Ray Bell Sr., whose family owns Flying Victor, says that if the colt runs first, second or third in the Santa Anita Derby, he’ll probably run in the Kentucky Derby. . . . Flying Victor is what’s known as a late foal, having been born in May of 1985. Late foals seldom win the Kentucky Derby, although Spend a Buck, first at Churchill Downs in 1985, and Pleasant Colony, the winner in 1981, were born in May, and War Admiral, who swept the Triple Crown in 1937, was a May foal.

Zoffany, a multiple stakes winner in California, was bred to 80 mares during his first season at stud in Australia and reportedly got 65 of them in foal. . . . When Zany Tactics, the record-breaking sprinter, died after a workout at Santa Anita recently, trainer Blake Heap said that the impact of the horse’s death didn’t hit him until he went home that afternoon. “Somebody had given me a bottle of good Kentucky bourbon at Christmastime,” Heap said. “I opened it and there wasn’t much left when I finished. I’d be happy if I ever got a horse just half as good as that one.”

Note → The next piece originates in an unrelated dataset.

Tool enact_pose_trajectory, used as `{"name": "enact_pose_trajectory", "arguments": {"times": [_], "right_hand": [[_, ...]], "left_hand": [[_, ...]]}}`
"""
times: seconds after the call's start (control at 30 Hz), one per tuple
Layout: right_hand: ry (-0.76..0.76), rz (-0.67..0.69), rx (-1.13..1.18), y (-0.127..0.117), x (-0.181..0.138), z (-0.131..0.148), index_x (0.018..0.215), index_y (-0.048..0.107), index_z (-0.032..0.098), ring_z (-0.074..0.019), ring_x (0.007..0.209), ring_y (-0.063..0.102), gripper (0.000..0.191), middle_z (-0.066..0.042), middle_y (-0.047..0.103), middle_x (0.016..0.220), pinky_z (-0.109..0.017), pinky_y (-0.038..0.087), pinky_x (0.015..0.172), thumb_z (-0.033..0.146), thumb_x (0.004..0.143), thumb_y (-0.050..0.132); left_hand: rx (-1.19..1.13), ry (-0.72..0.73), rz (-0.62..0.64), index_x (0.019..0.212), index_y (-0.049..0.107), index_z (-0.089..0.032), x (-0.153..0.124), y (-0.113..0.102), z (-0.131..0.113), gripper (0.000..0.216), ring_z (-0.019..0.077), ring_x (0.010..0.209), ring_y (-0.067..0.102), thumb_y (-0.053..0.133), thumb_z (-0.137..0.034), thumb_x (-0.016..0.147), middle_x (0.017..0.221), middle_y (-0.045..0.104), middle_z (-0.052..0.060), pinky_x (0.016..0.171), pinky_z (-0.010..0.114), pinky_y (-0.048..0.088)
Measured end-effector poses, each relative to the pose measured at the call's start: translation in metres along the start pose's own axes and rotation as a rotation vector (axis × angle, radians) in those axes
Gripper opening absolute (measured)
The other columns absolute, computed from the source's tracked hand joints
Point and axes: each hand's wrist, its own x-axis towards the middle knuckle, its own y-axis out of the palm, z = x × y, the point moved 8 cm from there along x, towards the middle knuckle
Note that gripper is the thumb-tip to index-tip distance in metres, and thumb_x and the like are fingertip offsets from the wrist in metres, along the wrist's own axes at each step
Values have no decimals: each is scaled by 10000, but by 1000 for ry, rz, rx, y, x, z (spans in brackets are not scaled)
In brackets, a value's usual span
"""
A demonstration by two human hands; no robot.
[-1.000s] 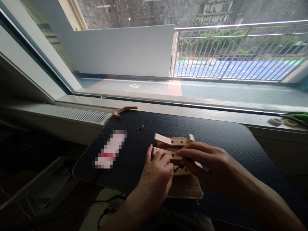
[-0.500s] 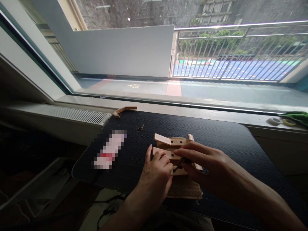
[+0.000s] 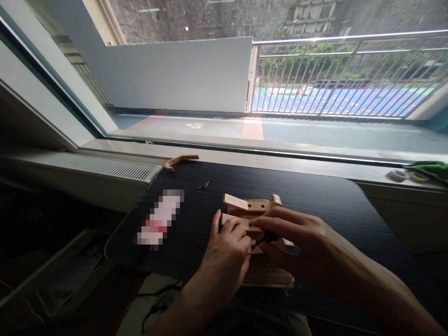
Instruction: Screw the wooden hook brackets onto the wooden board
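Note:
A small wooden assembly (image 3: 252, 207) of pale curved slats with holes lies on a black ribbed table (image 3: 315, 200). My left hand (image 3: 227, 249) is curled, fingers pressing on the near slat of the wooden assembly. My right hand (image 3: 297, 238) is closed in a pinch on a small dark tool (image 3: 261, 241), its tip at the slat just right of my left fingers. A flat wooden board (image 3: 269, 277) shows under both hands at the table's near edge.
A few small dark screws (image 3: 205, 185) lie behind the assembly. A loose curved wooden piece (image 3: 180, 161) rests at the table's back left corner. A blurred white and red object (image 3: 159, 217) lies to the left. Tape rolls (image 3: 408, 176) and green cloth (image 3: 432, 169) sit on the sill.
My right hand has shifted slightly left and nearer the slat with the tool. My left hand has stayed put.

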Motion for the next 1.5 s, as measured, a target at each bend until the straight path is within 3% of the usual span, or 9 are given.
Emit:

According to the Daily Racing Form’s review of 1987, there were 38 races worth $500,000 or more during the year, and Pat Day rode 10 of the winners. No other jockey rode more than four winners. . . . Chilcoton Blaze didn’t get his picture on television and didn’t make any national headlines last year, but the 7-year-old gelding won 12 of 15 starts in Western Canada.

Dale Baird, a West Virginia trainer, won 241 races last year, second to Wayne Lukas’ 343. Baird’s horses earned $439,000, Lukas’ $17.5 million. . . . Super Diamond, the fragile 8-year-old gelding who has earned more than $1 million, is getting a long rest and probably won’t get back to the races until this fall.